As the answer, set down the lines below from the one containing "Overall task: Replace" through the one containing "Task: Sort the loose", exactly and inclusively, and no others.

(Stored entries)
******
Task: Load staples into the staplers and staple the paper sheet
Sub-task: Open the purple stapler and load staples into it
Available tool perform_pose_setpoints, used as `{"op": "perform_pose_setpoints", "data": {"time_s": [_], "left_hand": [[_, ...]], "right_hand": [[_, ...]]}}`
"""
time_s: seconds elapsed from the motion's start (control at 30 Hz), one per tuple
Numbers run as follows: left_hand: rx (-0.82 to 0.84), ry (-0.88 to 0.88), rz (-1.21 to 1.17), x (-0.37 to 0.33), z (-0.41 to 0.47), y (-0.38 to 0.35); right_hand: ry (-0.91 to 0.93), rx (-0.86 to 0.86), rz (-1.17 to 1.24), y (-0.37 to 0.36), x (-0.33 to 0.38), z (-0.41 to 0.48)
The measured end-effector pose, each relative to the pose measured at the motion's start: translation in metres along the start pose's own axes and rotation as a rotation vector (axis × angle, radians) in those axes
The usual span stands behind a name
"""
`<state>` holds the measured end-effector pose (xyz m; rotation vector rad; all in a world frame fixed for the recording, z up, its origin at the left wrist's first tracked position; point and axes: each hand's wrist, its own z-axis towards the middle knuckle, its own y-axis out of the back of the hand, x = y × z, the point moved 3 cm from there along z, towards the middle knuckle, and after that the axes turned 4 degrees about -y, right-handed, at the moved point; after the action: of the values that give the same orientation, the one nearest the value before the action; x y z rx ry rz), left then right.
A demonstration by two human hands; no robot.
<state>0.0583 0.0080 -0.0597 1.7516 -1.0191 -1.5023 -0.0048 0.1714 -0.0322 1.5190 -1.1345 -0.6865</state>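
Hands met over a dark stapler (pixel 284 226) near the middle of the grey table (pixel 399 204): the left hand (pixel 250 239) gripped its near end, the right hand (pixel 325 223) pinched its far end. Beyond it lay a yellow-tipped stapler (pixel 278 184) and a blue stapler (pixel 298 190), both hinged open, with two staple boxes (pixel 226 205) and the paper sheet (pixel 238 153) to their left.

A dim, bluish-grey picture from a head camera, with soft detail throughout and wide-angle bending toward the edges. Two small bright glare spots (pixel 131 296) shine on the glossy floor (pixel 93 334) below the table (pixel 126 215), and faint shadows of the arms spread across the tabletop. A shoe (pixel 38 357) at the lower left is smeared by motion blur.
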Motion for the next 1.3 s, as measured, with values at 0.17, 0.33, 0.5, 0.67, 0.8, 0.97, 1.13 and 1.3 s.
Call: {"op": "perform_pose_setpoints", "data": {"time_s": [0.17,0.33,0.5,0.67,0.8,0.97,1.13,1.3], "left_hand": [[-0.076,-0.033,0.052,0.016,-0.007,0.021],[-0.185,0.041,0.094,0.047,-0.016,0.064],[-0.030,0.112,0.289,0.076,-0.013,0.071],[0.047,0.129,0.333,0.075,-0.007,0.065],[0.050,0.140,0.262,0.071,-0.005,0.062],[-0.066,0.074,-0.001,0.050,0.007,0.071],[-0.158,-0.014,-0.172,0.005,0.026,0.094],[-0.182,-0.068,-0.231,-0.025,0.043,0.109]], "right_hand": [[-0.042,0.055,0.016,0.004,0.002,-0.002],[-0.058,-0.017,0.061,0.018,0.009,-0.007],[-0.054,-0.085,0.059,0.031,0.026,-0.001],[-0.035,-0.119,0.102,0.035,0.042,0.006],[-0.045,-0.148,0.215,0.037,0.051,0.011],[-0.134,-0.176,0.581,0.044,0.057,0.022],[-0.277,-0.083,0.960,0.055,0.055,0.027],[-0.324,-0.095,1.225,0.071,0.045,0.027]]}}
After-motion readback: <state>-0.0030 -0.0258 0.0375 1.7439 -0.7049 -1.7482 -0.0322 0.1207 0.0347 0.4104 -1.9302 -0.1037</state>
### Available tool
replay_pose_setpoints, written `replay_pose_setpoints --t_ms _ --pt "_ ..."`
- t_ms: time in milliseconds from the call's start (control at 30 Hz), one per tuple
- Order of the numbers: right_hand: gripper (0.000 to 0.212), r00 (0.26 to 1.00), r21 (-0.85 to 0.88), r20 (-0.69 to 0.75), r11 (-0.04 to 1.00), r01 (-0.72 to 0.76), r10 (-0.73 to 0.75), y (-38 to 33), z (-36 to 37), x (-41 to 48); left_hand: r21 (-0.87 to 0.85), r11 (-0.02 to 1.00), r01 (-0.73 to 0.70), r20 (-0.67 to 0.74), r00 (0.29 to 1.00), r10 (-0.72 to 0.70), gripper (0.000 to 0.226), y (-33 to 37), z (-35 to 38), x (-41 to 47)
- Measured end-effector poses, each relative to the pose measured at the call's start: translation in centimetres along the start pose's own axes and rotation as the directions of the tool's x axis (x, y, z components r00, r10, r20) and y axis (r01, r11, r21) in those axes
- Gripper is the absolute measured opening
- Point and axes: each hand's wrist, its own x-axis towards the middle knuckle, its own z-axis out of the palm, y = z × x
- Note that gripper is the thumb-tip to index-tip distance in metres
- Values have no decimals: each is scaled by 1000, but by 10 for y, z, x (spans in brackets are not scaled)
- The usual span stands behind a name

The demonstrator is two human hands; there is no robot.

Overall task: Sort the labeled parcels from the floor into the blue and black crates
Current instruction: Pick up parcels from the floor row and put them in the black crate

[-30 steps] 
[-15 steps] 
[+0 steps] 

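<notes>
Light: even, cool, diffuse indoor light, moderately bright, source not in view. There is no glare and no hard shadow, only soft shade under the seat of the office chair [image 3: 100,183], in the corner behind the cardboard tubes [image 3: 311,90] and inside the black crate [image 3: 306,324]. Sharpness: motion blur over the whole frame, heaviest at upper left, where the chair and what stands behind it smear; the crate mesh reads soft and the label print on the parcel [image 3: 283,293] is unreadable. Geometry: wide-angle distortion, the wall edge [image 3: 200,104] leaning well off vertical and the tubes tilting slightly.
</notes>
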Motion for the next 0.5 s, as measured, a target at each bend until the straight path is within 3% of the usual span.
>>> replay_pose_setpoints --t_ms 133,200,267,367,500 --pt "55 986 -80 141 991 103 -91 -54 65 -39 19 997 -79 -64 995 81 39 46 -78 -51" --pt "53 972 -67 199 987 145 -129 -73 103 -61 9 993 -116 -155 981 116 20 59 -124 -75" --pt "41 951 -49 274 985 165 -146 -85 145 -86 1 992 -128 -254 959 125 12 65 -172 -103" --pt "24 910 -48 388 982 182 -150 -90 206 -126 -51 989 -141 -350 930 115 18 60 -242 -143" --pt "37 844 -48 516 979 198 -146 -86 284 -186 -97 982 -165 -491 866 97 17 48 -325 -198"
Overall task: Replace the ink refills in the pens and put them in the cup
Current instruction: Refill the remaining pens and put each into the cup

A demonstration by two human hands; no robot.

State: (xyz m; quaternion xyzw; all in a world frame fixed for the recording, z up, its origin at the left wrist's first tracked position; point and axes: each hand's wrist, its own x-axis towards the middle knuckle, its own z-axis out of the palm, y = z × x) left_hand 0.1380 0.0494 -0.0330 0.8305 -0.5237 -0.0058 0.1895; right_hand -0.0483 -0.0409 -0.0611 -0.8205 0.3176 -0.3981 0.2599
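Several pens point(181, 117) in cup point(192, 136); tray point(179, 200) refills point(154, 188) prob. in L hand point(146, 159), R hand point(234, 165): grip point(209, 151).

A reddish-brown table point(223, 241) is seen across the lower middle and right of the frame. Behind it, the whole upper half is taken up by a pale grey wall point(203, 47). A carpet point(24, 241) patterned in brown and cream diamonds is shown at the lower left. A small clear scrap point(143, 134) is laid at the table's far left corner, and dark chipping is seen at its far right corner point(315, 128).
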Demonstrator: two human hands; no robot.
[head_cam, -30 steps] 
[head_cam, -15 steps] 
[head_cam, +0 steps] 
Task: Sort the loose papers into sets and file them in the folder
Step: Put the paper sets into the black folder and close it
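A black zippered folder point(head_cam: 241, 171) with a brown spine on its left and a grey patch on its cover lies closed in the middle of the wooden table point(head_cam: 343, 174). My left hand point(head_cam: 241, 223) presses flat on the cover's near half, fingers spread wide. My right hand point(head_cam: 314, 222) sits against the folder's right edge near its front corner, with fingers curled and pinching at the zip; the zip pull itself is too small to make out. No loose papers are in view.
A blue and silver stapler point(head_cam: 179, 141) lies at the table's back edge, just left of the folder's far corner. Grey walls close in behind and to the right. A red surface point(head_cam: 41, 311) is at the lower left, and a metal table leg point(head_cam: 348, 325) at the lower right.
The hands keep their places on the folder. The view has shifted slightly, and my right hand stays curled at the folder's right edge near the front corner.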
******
**RESULT:**
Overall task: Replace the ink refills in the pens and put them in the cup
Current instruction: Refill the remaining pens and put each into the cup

A demonstration by two human hands; no robot.

State: (xyz m; quaternion xyzw; all in a world frame fixed for the recording, z up, its origin at the left wrist's first tracked position; point and axes: each hand's wrist, its own x-axis towards the middle knuckle, its own z-axis out of the palm, y = z × x) left_hand 0.1380 0.0494 -0.0330 0.8305 -0.5237 -0.0058 0.1895; right_hand -0.0483 -0.0409 -0.0611 -0.8205 0.3176 -0.3981 0.2599
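Several pens point(181, 117) in cup point(192, 136); tray point(179, 200) refills point(154, 188) prob. in L hand point(146, 159), R hand point(234, 165): grip point(209, 151).

A reddish-brown table point(223, 241) is seen across the lower middle and right of the frame. Behind it, the whole upper half is taken up by a pale grey wall point(203, 47). A carpet point(24, 241) patterned in brown and cream diamonds is shown at the lower left. A small clear scrap point(143, 134) is laid at the table's far left corner, and dark chipping is seen at its far right corner point(315, 128).
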Demonstrator: two human hands; no robot.
[head_cam, -30 steps] 
[head_cam, -15 steps] 
[head_cam, +0 steps] 
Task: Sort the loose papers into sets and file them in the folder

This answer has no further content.